Путешествие в страну зэ-ка (Марголин) - страница 21

     Румынская граница оказалась непроницаема. Но оставалась еще литовская - на севере. Я укорял себя, что сразу туда не поехал. Сколько времени было потеряно!

     Снова Львов! Я как будто попал на шумный перекресток, в смешанную толпу из потерявших почву под ногами и отчаянно метавшихся людей, из валютчиков, комбинаторов и просто людей, продававших часы и последние вещи, из новых бюрократов, перекрасившихся карьеристов и советских служащих. Многие мои знакомые уже вполне приспособились как инженеры, руководители предприятий, кое-кто успел по командировке съездить в Москву и Киев и был полон впечатлений. Беспорядок и разруха во многих домах были замаскированы, прикрыты подобием уюта: по-прежнему накрывали к столу и вели "нормальные" разговоры, но в столовой уже стояла кровать, хозяйка готовила "запасы", вдруг, без всякой причины, начинали говорить шепотом. Сотни тысяч людей во Львове вели странное, нереальное, временное существование: все, что с ними происходило, как будто им снилось - это не была естественная и свободная форма жизни этих людей, органически сложившаяся и соответствовавшая их желаниям: это был гигантский маскарад, в угоду чужой власти, которая и сама носила маску, не говорила того, что думала, шла своим конспиративным путем. Угроза висела в воздухе, громада подавленных мыслей, спрятанных чувств, громада недоверия, лжи, страха, подозрений, беспомощность приватного существования, которое уже было минировано и каждую секунду ждало взрыва: проклятая атмосфера сталинизма или всякой диктатуры, атмосфера насилия, помноженного на все горе военного разгрома, разрыва, распада, разлуки. Были тысячи людей, которые, как я, накануне войны приехали из-за границы, были бабушки, которые издалека на месяц приехали в гости проведать внуков, а попали в Советский Союз, палестинская молодежь, которая вдруг почувствовала себя нелегальной, чужие, которые ничего не хотели, кроме позволения уйти, и как можно скорее, потому что быть "чужим" в советских условиях есть преступление.

     И в эту кашу беспрерывно прибывали новые люди - с Запада, из гитлеровской зоны, беглецы без оглядки. В один вечер в мою дверь постучали знакомым стуком. Я открыл: на пороге стоял мой лучший друг и товарищ Мечислав Браун - прямо из Лодзи.

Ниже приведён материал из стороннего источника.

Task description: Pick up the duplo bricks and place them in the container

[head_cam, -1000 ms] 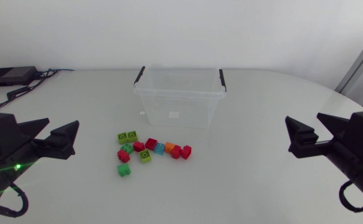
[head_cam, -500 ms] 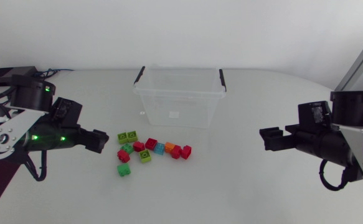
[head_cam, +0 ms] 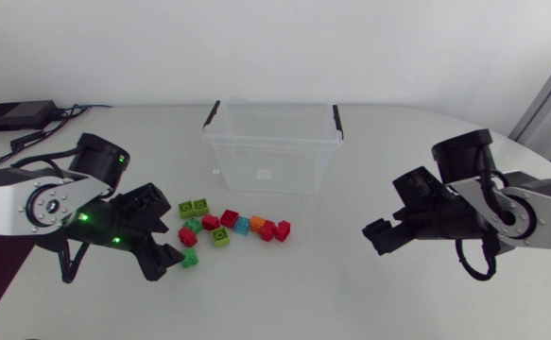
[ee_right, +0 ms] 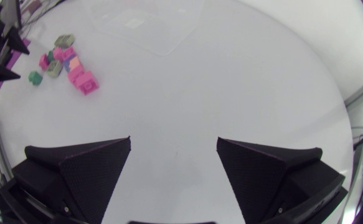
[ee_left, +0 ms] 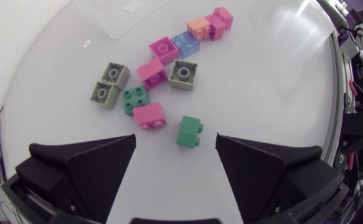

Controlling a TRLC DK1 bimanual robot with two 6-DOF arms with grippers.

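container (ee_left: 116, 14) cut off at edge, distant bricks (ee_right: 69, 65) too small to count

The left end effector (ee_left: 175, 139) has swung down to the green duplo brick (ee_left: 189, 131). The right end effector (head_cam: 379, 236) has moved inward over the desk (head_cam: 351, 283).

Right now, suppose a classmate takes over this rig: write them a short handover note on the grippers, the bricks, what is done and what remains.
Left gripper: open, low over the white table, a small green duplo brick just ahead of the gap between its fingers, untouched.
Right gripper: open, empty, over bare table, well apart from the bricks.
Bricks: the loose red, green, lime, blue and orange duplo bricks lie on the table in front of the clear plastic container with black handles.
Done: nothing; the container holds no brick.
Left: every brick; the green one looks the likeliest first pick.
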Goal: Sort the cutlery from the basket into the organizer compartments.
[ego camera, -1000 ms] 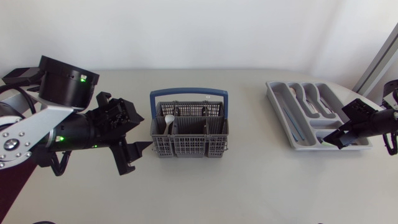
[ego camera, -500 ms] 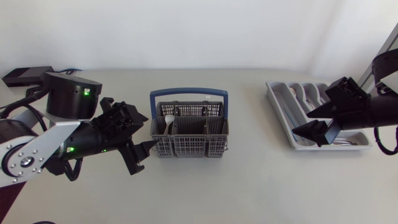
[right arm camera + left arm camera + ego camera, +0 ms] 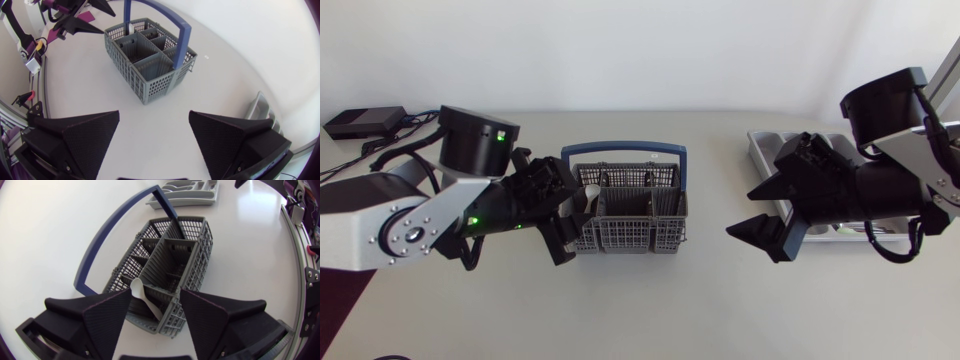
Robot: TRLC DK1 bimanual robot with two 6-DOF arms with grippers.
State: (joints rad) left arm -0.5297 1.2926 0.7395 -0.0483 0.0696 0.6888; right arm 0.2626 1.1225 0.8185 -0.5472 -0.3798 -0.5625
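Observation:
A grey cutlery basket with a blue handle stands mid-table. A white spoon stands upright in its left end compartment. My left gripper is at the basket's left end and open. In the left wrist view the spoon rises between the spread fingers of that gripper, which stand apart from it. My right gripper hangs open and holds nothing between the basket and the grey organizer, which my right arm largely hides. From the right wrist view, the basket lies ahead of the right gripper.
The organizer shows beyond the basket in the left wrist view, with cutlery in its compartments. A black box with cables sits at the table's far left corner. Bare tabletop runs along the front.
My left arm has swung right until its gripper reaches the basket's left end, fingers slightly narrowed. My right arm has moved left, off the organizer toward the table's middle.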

     Мечислав Браун принадлежал в молодости к группе поэтов "скамандра", и стихи его вошли во все польские школьные хрестоматии. В 1920 году этот человек был ранен под Радзимином, защищая Варшаву от большевиков. Но пришло время, когда польское общество стало бойкотировать его, как еврея. Мечислав Браун, польский патриот и европеец, прошел нелегкий путь от социализма и ассимиляции к сионизму. Он вернулся к своему народу, и летом 1939 года написал прекрасную поэму "Ассими", посвященную эпопее нелегальной иммиграции. На палубе корабля, идущего к берегам Палестины, Мечислав Браун увидел среди молодежи фигуру в старомодной крылатке и широкой шляпе: Генриха Гейне, возвращающегося домой. Строфы "Ассими" еще звучат в моих ушах, но никто больше их не услышит: в огромной могиле польского еврейства похоронены люди и перлы их сердца, их слова и мысли.